Kim et al 2017 Reconstruction and evolutionary history of eutherian chromosomes. Proc Natl Acad Sci USA. Published online before print June 19, 2017, doi: 10.1073/pnas.1702012114
http://www.pnas.org/content/early/2017/06/13/1702012114.full

Abstract:
Whole-genome assemblies of 19 placental mammals and two outgroup species were used to reconstruct the order and orientation of syntenic fragments in chromosomes of the eutherian ancestor and six other descendant ancestors leading to human. For ancestral chromosome reconstructions, we developed an algorithm (DESCHRAMBLER) that probabilistically determines the adjacencies of syntenic fragments using chromosome-scale and fragmented genome assemblies. The reconstructed chromosomes of the eutherian, boreoeutherian, and euarchontoglires ancestor each included >80% of the entire length of the human genome, whereas reconstructed chromosomes of the most recent common ancestor of simians, catarrhini, great apes, and humans and chimpanzees included >90% of human genome sequence. These high-coverage reconstructions permitted reliable identification of chromosomal rearrangements over ∼105 My of eutherian evolution. Orangutan was found to have eight chromosomes that were completely conserved in homologous sequence order and orientation with the eutherian ancestor, the largest number for any species. Ruminant artiodactyls had the highest frequency of intrachromosomal rearrangements, and interchromosomal rearrangements dominated in murid rodents. A total of 162 chromosomal breakpoints in evolution of the eutherian ancestral genome to the human genome were identified; however, the rate of rearrangements was significantly lower (0.80/My) during the first ∼60 My of eutherian evolution, then increased to greater than 2.0/My along the five primate lineages studied. Our results significantly expand knowledge of eutherian genome evolution and will facilitate greater understanding of the role of chromosome rearrangements in adaptation, speciation, and the etiology of inherited and spontaneously occurring diseases.
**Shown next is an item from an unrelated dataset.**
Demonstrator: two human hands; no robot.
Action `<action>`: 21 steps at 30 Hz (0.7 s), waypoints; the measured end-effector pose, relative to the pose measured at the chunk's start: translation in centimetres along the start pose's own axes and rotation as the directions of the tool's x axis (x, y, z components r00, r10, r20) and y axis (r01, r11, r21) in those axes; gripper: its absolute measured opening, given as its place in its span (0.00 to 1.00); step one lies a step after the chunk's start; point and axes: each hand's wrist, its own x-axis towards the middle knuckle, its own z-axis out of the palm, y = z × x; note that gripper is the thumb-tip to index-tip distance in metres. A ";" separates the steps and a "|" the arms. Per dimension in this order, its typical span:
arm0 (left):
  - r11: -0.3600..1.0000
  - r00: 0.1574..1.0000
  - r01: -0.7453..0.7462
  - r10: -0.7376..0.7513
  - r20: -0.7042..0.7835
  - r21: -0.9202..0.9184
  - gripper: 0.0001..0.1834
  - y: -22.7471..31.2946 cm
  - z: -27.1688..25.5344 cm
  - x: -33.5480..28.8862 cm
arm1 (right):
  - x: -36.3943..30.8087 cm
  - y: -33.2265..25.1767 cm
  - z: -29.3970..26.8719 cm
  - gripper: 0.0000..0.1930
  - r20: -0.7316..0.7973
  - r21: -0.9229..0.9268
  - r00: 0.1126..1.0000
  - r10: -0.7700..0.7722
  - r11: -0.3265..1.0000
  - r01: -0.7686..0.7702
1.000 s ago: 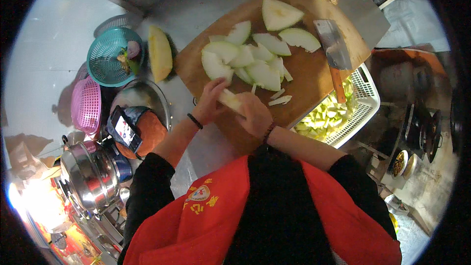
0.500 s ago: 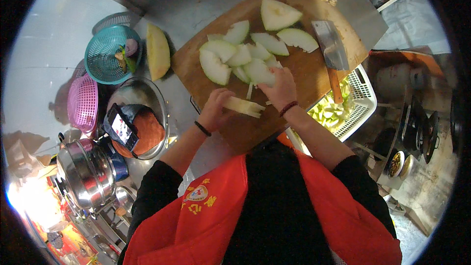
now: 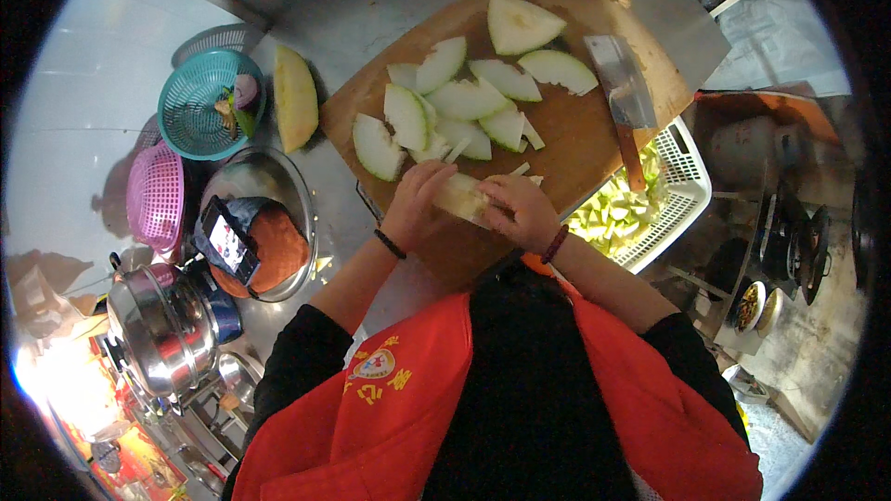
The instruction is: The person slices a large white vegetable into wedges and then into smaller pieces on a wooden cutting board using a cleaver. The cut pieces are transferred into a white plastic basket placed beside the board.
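Both my hands are together at the near edge of a wooden cutting board (image 3: 580, 144). My left hand (image 3: 415, 206) grips a pale, thick piece of winter melon (image 3: 459, 193) from its left side. The fingers of my right hand (image 3: 522, 211) are curled over the same piece's right end. Beyond them lie several white winter melon slices (image 3: 464, 99) with thin green rind, some overlapping, and a few narrow strips (image 3: 532, 133). A cleaver (image 3: 620, 74) rests on the board's right side, its wooden handle sticking out over the white basket.
A white plastic basket (image 3: 694, 167) of cut green-white pieces stands at the board's right. To the left are a yellowish melon wedge (image 3: 295, 97), a teal colander (image 3: 176, 93), a pink basket (image 3: 153, 190), a metal basin (image 3: 302, 186) with a phone (image 3: 229, 243), and a steel pot (image 3: 162, 334).
My right hand has left the slices and moved nearer onto the piece in my left hand. Several slices have shifted and spread, one toward the board's left side.
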 end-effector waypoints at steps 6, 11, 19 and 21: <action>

The finding that the rate of rearrangements was significantly lower further back into the past is a strange result and could suggest issues with the reconstruction (reconstruction and identification of rearrangements becomes harder the further back in time one goes, so the difference in rate could simply reflect the increased difficulty of reconstructing more ancient rearrangements or insufficient sampling of taxa representing earlier branchpoints (because the authors focused on human evolution, they sampled more taxa closer to humans). In the paper, the authors speculate that this difference in rate could represent the diversification of mammals that occurred at the K-P boundary (the mass extinction leading to the switch from dinosaurs to mammals as the dominant land animals), which is another plausible explanation.